- THE TASK
When you copy the material, keep each line exactly as it appears.

- DATA SHOWN

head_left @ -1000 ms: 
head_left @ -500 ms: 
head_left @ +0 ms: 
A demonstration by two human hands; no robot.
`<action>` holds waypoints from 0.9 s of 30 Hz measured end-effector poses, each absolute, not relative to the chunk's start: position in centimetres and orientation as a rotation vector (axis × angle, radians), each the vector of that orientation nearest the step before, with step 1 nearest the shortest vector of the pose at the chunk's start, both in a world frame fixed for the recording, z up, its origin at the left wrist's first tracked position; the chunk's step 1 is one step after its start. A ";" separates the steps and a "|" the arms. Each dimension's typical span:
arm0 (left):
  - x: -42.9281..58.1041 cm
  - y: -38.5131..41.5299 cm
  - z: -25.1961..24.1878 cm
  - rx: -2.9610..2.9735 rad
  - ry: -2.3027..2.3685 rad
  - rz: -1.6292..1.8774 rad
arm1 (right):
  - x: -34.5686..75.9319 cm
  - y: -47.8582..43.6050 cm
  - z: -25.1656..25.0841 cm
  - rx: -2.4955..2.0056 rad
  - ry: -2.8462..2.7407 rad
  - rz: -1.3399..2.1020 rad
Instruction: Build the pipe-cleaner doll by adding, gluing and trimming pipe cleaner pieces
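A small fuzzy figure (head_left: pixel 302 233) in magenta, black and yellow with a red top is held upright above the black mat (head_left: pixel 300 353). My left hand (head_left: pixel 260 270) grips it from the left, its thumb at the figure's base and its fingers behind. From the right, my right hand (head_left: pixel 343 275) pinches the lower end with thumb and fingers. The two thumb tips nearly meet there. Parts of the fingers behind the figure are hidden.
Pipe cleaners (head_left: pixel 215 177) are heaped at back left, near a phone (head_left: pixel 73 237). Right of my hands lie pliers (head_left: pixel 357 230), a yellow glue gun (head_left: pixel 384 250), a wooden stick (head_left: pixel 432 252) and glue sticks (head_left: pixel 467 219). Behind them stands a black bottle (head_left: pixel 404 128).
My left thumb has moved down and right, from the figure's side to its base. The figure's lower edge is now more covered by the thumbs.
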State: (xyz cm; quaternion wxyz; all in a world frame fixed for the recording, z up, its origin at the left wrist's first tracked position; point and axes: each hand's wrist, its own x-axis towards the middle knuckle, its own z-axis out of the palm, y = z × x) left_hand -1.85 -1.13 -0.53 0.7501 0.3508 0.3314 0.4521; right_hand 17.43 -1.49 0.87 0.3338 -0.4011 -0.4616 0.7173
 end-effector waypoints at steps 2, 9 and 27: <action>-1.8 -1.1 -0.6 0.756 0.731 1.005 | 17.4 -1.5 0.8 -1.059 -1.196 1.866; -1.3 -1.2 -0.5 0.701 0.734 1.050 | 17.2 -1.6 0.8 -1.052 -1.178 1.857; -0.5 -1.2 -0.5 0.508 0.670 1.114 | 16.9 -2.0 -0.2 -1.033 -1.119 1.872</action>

- EXERCISE RESULT
head_left @ -1000 ms: 
head_left @ -500 ms: 
head_left @ +0 ms: 
A demonstration by two human hands; no robot.
`<action>` holds waypoints from 0.9 s of 30 Hz measured end-effector poses, each absolute, not relative to the chunk's start: position in centimetres and orientation as a rotation vector (axis × angle, radians), each the vector of that orientation nearest the step before, with step 1 nearest the shortest vector of the pose at the chunk's start, both in a world frame fixed for the recording, z up, its origin at the left wrist's first tracked position; the chunk's step 1 is one step after its start. A ";" separates the steps and a "|" the arms. Each dimension's typical span:
arm0 (left):
  - x: -42.9281..58.1041 cm
  - y: -38.5131..41.5299 cm
  - z: -25.1961..24.1878 cm
  - rx: -2.9610..2.9735 rad
  - ry: -2.3027..2.3685 rad
  - rz: -1.6292..1.8774 rad
arm1 (right):
  - x: -34.5686..75.9319 cm
  - y: -47.8582..43.6050 cm
  - z: -25.1656..25.0841 cm
  - rx: -2.4955..2.0056 rad
  - ry: -2.8462..2.7407 rad
  - rz: -1.3399..2.1020 rad
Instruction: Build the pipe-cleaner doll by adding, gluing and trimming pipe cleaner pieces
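A small fuzzy figure (head_left: pixel 302 233) in magenta, black and yellow with a red top is held upright above the black mat (head_left: pixel 300 353). My left hand (head_left: pixel 260 270) grips it from the left, its thumb at the figure's base and its fingers behind. From the right, my right hand (head_left: pixel 343 275) pinches the lower end with thumb and fingers. The two thumb tips nearly meet there. Parts of the fingers behind the figure are hidden.
Pipe cleaners (head_left: pixel 215 177) are heaped at back left, near a phone (head_left: pixel 73 237). Right of my hands lie pliers (head_left: pixel 357 230), a yellow glue gun (head_left: pixel 384 250), a wooden stick (head_left: pixel 432 252) and glue sticks (head_left: pixel 467 219). Behind them stands a black bottle (head_left: pixel 404 128).
My left thumb has moved down and right, from the figure's side to its base. The figure's lower edge is now more covered by the thumbs.
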State: (xyz cm; quaternion wxyz; all in a world frame fixed for the recording, z up, its origin at the left wrist's first tracked position; point and axes: each hand's wrist, its own x-axis towards the middle knuckle, its own z-axis out of the palm, y = z × x) left_hand -1.85 -1.13 -0.53 0.7501 0.3508 0.3314 0.4521; right_hand 17.43 -1.49 0.87 0.3338 -0.4011 -0.4616 0.7173
 end-effector waypoints at steps 2, 9 and 27: <action>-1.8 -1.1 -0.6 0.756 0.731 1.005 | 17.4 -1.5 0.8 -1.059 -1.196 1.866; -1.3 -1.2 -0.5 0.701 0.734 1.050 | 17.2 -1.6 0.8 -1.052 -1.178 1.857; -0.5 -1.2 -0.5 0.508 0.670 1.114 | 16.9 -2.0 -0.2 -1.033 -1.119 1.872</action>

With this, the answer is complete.